Re: amdump inconsistancy.

2000-12-13 Thread Chris Karakas

"John R. Jackson" wrote:
 
 Thanks John, I think you are absolutely right to question the dump
 program.  ...
 It's 0.4b19 version ...
 
 Well, I'd be a lot happier if it was ancient so I could blame it :-).
 
I've read in this list that there is a Linux dump 0.4b20 out there, so
there might be hope for you, John :-)

-- 
Regards

Chris Karakas
Dont waste your cpu time - crack rc5: http://www.distributed.net



Re: amdump inconsistancy.

2000-12-12 Thread Hien Viet Lieu

Thanks John, I think you are absolutely right to question the dump
program.

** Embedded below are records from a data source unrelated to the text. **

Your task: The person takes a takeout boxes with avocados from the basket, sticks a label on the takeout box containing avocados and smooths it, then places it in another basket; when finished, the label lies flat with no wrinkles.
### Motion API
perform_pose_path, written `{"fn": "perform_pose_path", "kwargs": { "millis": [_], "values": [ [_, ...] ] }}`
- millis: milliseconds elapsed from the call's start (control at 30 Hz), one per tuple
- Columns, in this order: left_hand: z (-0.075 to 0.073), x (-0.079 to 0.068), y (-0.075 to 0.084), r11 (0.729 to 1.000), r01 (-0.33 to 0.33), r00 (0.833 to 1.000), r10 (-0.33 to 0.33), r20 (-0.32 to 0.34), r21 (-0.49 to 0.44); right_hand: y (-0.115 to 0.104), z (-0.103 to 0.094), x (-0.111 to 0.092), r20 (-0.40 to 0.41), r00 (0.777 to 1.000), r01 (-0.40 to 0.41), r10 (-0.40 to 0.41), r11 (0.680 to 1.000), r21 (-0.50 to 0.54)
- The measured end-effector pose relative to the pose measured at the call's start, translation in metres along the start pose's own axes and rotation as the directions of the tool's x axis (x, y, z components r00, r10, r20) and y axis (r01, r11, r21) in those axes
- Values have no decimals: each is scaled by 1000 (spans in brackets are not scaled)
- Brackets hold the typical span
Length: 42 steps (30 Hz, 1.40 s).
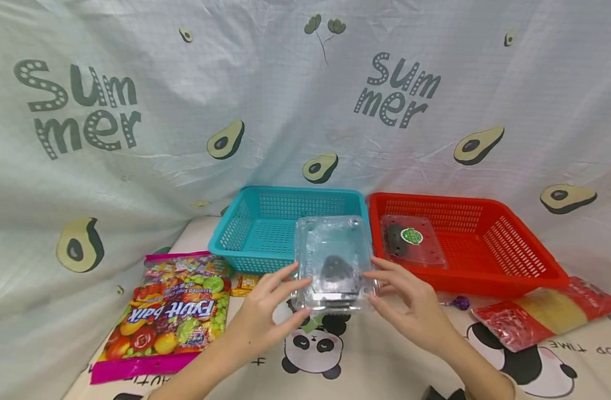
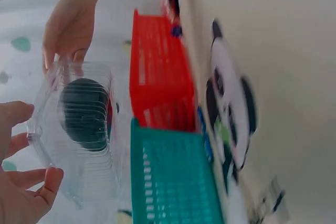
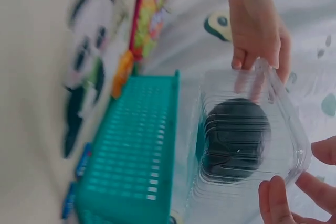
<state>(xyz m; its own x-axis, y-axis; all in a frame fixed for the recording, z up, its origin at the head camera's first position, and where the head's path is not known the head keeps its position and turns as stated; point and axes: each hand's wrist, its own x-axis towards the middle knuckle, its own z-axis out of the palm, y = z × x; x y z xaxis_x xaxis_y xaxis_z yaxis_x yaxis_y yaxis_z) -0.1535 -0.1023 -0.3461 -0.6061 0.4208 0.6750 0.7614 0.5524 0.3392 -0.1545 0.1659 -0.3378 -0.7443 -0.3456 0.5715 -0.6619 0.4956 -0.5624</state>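
Observation:
Between both hands is a clear plastic clamshell box (image 1: 326, 239) with one dark, avocado-like fruit (image 2: 84, 113) inside. My left hand (image 1: 268, 305) grips the box by its left edge, fingers and thumb at the rim. On the opposite edge, my right hand (image 1: 410, 300) pinches the rim in the same way. The box is held up in front of the teal basket (image 1: 255, 261), overlapping its right part in the head view. Both wrist views show ribbed sides around the dark fruit.
A red basket (image 1: 485, 283) at right contains another clear box (image 1: 425, 253) with a green-white label. Candy bags (image 1: 160, 322) lie at left, near a small orange packet (image 1: 243, 284). A wrapped lollipop (image 1: 460, 303) and red-yellow packet (image 1: 545, 314) lie before the red basket.

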Motion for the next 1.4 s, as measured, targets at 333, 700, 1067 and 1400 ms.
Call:
{"fn": "perform_pose_path", "kwargs": {
  "millis": [333, 700, 1067, 1400],
  "values": [
    [17, -44, 18, 990, -31, 987, 52, 154, -135, -9, 4, -62, 120, 980, -148, 160, 983, -105],
    [52, -68, -8, 968, -1, 979, 52, 197, -250, 31, 29, -77, 129, 992, -4, 5, 1000, -6],
    [43, -68, -16, 951, 242, 906, -149, 397, -194, 46, 36, -86, 125, 992, -9, 19, 997, -78],
    [18, -69, -50, 871, 482, 825, -487, 287, 92, 46, 36, -88, 197, 973, -105, 116, 992, -67]
  ]
}}
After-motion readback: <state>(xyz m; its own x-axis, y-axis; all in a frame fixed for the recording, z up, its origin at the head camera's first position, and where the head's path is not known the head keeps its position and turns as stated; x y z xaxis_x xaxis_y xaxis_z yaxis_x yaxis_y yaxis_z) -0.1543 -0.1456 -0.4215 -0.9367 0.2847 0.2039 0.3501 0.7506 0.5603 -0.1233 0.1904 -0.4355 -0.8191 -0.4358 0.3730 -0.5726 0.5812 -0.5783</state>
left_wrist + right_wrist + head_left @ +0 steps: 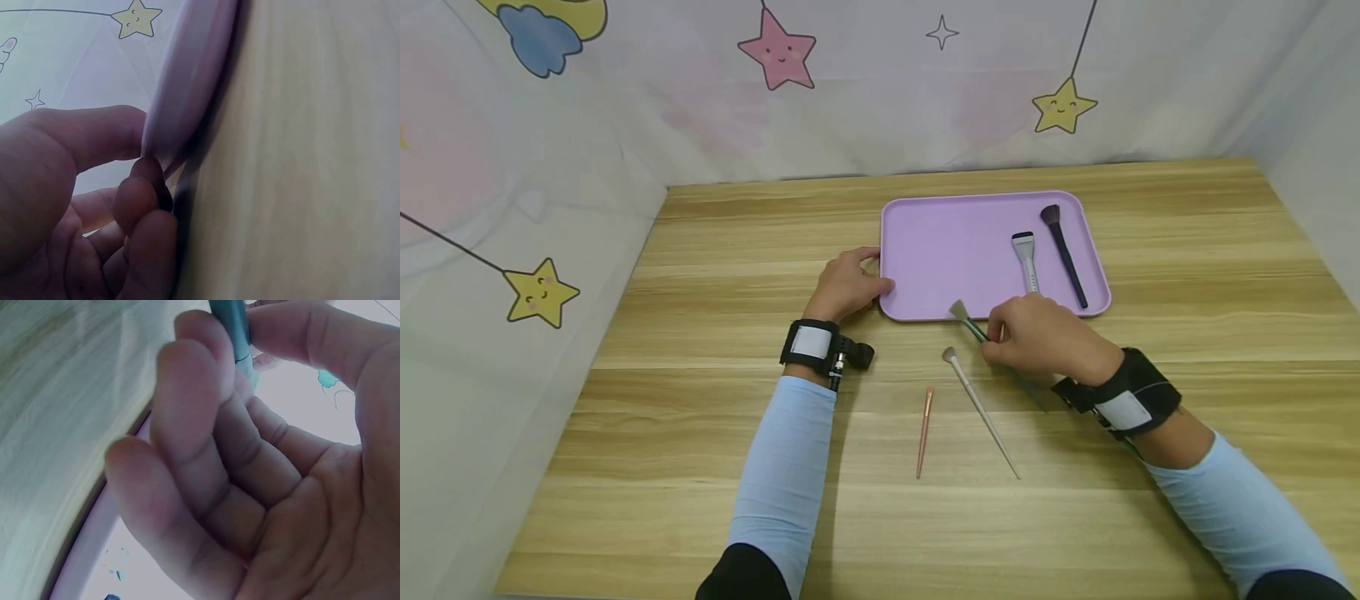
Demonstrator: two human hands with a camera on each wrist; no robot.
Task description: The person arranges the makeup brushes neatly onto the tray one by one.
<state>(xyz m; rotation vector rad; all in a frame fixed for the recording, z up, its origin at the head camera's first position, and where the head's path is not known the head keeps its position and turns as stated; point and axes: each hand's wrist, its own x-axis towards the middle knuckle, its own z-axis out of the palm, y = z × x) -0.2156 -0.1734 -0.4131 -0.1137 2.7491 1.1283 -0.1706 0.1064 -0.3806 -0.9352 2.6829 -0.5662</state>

The inconsistancy may be due to the dump command, but it's more
likely that the processes it depends on are the main cause, and I don't know
how to find out what these processes are. 
 
 
 Anytime a filesystem failed to backup, the tapedrive seemed to be idle forever
 until the READ_TIMEOUT period lapsed, i.e no activity shown.
 
 That could be normal.  Looking at the amdump.NN file, are the file
 systems that time out being done with PORT-DUMP (direct to tape) or
 FILE-DUMP (through the holding disk)?  If they are going through the
 holding disk, it could be normal for the tape to be idle waiting on
 something to do.
 
It's being done with PORT-DUMP as I don't use the holding disk. However, I
did try to use the holding disk but the results was no different.

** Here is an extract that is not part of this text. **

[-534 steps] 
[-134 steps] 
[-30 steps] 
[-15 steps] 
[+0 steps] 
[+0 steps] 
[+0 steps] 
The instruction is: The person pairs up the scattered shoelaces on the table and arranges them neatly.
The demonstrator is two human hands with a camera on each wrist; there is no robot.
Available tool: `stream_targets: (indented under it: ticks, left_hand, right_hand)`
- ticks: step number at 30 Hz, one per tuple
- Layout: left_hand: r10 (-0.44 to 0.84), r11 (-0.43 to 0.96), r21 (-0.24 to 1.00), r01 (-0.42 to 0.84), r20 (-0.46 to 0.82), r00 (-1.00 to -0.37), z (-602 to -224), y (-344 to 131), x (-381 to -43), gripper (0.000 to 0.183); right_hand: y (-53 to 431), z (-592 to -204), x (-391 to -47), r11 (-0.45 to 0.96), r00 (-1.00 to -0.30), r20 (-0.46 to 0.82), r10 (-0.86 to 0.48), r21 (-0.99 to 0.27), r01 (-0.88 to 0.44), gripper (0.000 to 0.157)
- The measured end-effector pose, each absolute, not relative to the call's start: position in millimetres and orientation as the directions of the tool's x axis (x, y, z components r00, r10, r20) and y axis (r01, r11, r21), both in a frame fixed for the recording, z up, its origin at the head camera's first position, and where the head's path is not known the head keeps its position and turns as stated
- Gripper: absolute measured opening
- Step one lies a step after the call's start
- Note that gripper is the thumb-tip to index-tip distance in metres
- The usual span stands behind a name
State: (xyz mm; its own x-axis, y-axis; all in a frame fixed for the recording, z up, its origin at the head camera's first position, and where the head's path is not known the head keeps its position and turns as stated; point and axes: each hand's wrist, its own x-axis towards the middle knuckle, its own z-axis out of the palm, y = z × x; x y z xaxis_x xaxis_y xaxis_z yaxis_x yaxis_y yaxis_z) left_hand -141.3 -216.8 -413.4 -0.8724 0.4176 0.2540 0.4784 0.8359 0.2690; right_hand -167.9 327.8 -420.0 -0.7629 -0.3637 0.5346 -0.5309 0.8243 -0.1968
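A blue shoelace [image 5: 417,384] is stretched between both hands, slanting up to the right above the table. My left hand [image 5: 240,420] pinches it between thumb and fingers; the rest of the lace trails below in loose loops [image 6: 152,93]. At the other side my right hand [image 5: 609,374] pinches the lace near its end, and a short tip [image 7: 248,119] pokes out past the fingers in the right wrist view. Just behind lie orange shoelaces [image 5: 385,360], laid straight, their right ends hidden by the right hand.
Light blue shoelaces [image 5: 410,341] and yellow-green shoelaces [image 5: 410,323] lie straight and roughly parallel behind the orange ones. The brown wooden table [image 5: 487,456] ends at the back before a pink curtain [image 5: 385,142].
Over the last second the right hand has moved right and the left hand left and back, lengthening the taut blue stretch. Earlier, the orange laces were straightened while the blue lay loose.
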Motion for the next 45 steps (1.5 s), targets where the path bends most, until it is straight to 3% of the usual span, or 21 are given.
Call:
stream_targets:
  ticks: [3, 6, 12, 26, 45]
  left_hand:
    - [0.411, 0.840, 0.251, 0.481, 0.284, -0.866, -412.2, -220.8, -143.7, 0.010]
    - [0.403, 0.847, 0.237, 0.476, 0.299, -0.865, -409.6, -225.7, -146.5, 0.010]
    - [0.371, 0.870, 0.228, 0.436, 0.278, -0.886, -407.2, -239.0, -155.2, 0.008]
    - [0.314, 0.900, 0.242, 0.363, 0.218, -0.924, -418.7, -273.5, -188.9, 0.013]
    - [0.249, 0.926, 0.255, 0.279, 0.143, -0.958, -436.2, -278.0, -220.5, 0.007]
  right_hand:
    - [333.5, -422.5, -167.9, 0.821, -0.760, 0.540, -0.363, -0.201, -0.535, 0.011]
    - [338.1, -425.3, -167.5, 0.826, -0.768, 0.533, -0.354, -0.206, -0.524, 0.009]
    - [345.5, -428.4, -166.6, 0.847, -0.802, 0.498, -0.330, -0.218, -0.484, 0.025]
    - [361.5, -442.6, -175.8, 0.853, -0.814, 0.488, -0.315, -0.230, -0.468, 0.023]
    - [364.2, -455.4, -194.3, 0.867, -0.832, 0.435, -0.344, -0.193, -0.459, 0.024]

 What happens if you do something like this:
 
   /sbin/dump 0f -  /dev/null /

This is what I've got when it's done successfully:

  DUMP: Date of this level 0 dump: Tue Dec 12 16:02:22 2000
  DUMP: Date of last level 0 dump: the epoch
  DUMP: Dumping /dev/sda1 (/) to standard output
  DUMP: Label: none
  DUMP: mapping (Pass I) [regular files]
  DUMP: mapping (Pass II) [directories]
  DUMP: estimated 1990332 tape blocks.
  DUMP: Volume 1 started at: Tue Dec 12 16:02:29 2000
  DUMP: dumping (Pass III) [directories]
  DUMP: dumping (Pass IV) [regular files]
  DUMP: Volume 1 completed at: Tue Dec 12 16:05:27 2000
  DUMP: Volume 1 took 0:02:58
  DUMP: Volume 1 transfer rate: 12022 KB/s
  DUMP: 2139918 tape blocks (2089.76MB)
  DUMP: finished in 178 seconds, throughput 12022 KBytes/sec
  DUMP: Date of this level 0 dump: Tue Dec 12 16:02:22 2000
  DUMP: Date this dump completed:  Tue Dec 12 16:05:27 2000
  DUMP: Average transfer rate: 12022 KB/s
  DUMP: DUMP IS DONE

but when it wasn't successful, it got stucked after the "Pass IV" step, and
was waiting for something indefinitely.

 
 or this:
 
   /sbin/dump 0f - / | rsh localhost "cat  /dev/null"
 
 What version of dump are you using?  You really, really, really want
 to get the latest stuff from sourceforge.  It was reportedly pretty bad
 for a while but has gotten a good maintainer now and is much better.
 
It's 0.4b19 version which came with RedHat 7.0 so I guess it's pretty current


 
 Clearly the dumps are getting started and moving some data, so something
 must be freezing up.  I'm not sure how to track this down other than to
 try and catch it in the act and run gcore on the various programs and
 then a debugger to see what they are waiting on.
 
Yes, it would be great to know exactly how to track it down. What the
various programs are you talking about here John?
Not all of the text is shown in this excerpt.